• [Required work]:
Copy each line in the data below that contains the word "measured".

• [Information provided]:
※ ※ ※
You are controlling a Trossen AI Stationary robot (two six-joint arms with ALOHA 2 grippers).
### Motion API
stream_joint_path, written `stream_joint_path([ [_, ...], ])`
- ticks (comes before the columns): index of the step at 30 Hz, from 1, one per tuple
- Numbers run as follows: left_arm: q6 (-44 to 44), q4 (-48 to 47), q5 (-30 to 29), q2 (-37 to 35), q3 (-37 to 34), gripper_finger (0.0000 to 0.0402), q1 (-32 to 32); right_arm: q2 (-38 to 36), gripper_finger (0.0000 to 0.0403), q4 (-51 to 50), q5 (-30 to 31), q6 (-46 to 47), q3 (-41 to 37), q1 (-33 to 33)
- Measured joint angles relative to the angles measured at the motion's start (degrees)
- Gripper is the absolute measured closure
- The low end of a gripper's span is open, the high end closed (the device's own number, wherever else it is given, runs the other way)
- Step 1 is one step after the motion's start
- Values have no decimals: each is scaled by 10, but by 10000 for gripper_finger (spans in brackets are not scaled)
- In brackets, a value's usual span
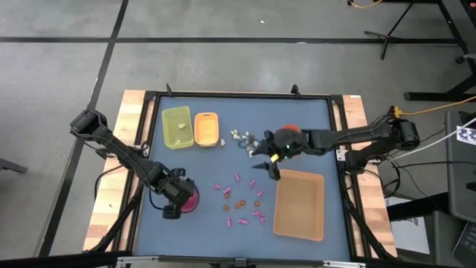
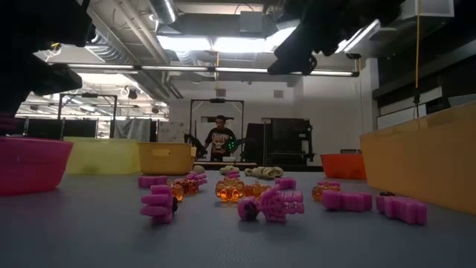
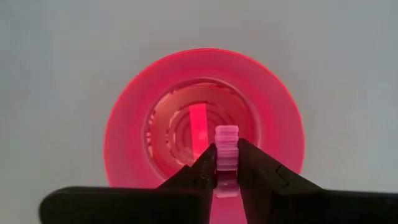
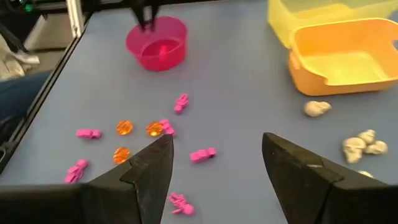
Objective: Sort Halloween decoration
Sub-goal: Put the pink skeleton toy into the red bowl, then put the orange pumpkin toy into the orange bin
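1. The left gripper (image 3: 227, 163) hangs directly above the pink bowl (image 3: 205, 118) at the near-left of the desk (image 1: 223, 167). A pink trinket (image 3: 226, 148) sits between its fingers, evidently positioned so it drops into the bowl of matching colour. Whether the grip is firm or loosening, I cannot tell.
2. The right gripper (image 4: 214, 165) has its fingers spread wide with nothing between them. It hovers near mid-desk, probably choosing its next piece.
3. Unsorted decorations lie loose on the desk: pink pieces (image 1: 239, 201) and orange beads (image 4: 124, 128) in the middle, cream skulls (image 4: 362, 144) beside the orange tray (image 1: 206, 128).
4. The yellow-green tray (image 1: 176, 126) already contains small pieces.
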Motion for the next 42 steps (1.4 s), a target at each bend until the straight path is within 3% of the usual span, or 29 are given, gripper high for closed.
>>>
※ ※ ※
• [Written response]:
- Measured joint angles relative to the angles measured at the motion's start (degrees)
- Gripper is the absolute measured closure

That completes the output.